** Recorded data follows **
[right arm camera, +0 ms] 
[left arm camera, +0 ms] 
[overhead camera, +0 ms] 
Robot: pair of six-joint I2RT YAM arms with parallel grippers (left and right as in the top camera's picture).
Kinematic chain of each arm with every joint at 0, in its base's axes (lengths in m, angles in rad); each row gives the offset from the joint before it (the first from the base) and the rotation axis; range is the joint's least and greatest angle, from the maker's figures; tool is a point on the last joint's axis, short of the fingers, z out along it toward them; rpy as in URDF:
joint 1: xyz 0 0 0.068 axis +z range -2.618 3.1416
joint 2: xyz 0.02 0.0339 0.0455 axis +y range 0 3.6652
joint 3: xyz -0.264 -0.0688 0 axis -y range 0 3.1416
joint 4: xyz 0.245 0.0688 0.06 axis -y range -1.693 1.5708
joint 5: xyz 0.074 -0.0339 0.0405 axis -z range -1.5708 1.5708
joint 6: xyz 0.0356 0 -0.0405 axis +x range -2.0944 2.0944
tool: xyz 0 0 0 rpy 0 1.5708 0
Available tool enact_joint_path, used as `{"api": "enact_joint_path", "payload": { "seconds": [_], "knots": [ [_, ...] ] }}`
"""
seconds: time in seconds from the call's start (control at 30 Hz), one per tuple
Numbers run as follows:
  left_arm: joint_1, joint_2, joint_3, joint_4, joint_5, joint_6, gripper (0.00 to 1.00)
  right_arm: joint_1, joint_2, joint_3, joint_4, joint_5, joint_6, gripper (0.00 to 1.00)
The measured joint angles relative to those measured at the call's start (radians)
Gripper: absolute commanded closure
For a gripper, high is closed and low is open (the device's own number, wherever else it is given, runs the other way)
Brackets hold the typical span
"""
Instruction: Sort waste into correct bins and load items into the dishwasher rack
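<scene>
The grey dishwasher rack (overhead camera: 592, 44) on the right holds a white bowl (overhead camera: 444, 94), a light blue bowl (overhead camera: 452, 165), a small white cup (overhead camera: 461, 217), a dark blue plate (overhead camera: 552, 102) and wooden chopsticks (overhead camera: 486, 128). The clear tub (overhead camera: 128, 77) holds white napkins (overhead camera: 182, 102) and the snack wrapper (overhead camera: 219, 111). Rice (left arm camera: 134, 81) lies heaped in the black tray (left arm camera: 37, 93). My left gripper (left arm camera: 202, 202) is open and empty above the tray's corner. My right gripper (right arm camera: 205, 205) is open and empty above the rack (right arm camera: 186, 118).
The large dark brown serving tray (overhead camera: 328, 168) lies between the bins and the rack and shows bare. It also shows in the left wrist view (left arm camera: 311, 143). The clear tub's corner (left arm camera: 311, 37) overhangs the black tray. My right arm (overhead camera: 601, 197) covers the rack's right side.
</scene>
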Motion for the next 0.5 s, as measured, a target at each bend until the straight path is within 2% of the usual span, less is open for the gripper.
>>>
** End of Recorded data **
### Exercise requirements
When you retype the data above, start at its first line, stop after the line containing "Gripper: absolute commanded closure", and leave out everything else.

### Completed task
[right arm camera, +0 ms] 
[left arm camera, +0 ms] 
[overhead camera, +0 ms] 
Robot: pair of six-joint I2RT YAM arms with parallel grippers (left and right as in the top camera's picture).
Kinematic chain of each arm with every joint at 0, in its base's axes (lengths in m, angles in rad); each row gives the offset from the joint before it (the first from the base) and the rotation axis; range is the joint's least and greatest angle, from the maker's figures; tool is a point on the last joint's axis, short of the fingers, z out along it toward them; rpy as in URDF:
joint 1: xyz 0 0 0.068 axis +z range -2.618 3.1416
joint 2: xyz 0.02 0.0339 0.0455 axis +y range 0 3.6652
joint 3: xyz -0.264 -0.0688 0 axis -y range 0 3.1416
joint 4: xyz 0.245 0.0688 0.06 axis -y range -1.693 1.5708
joint 5: xyz 0.074 -0.0339 0.0405 axis -z range -1.5708 1.5708
joint 6: xyz 0.0356 0 -0.0405 axis +x range -2.0944 2.0944
tool: xyz 0 0 0 rpy 0 1.5708 0
Available tool enact_joint_path, used as `{"api": "enact_joint_path", "payload": { "seconds": [_], "knots": [ [_, ...] ] }}`
"""
seconds: time in seconds from the call's start (control at 30 Hz), one per tuple
Numbers run as follows:
  left_arm: joint_1, joint_2, joint_3, joint_4, joint_5, joint_6, gripper (0.00 to 1.00)
  right_arm: joint_1, joint_2, joint_3, joint_4, joint_5, joint_6, gripper (0.00 to 1.00)
The measured joint angles relative to those measured at the call's start (radians)
Gripper: absolute commanded closure

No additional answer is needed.